_Records from a dataset:_
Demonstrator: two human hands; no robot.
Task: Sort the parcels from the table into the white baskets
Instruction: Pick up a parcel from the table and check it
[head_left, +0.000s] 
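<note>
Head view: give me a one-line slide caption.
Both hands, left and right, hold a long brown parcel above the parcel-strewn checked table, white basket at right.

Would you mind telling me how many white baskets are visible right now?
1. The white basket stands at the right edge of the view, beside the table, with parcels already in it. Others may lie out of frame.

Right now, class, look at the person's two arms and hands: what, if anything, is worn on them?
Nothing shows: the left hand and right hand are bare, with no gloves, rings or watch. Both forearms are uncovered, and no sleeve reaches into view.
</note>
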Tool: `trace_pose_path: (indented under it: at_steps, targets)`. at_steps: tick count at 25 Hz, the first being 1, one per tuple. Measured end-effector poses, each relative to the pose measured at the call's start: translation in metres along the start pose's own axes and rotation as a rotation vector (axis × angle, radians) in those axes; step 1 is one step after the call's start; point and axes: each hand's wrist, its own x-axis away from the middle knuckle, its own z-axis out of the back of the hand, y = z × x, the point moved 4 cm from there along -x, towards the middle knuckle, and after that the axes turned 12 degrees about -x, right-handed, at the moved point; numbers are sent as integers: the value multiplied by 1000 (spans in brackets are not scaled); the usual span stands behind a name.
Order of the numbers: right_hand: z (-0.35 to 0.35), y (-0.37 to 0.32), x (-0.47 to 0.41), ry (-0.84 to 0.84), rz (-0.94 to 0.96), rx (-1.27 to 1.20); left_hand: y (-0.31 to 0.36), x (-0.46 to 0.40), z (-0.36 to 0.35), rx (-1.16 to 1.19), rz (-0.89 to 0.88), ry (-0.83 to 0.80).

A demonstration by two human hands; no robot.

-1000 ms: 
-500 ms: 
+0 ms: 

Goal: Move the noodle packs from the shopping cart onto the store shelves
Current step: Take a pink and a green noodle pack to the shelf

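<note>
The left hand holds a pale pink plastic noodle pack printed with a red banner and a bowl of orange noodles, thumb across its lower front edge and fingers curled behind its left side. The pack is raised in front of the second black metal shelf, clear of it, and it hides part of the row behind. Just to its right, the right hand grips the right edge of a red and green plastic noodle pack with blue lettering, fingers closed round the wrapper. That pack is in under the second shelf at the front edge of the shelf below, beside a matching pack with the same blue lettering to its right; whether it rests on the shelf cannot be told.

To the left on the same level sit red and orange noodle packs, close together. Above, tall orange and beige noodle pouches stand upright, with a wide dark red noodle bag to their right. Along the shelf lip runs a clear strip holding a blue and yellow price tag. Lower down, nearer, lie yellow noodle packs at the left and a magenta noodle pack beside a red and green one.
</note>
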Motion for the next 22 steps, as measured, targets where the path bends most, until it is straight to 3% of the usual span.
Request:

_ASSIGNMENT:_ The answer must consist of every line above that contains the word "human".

_SOLUTION TO THE EXERCISE:_
Demonstrator: two human hands; no robot.
A demonstration by two human hands; no robot.

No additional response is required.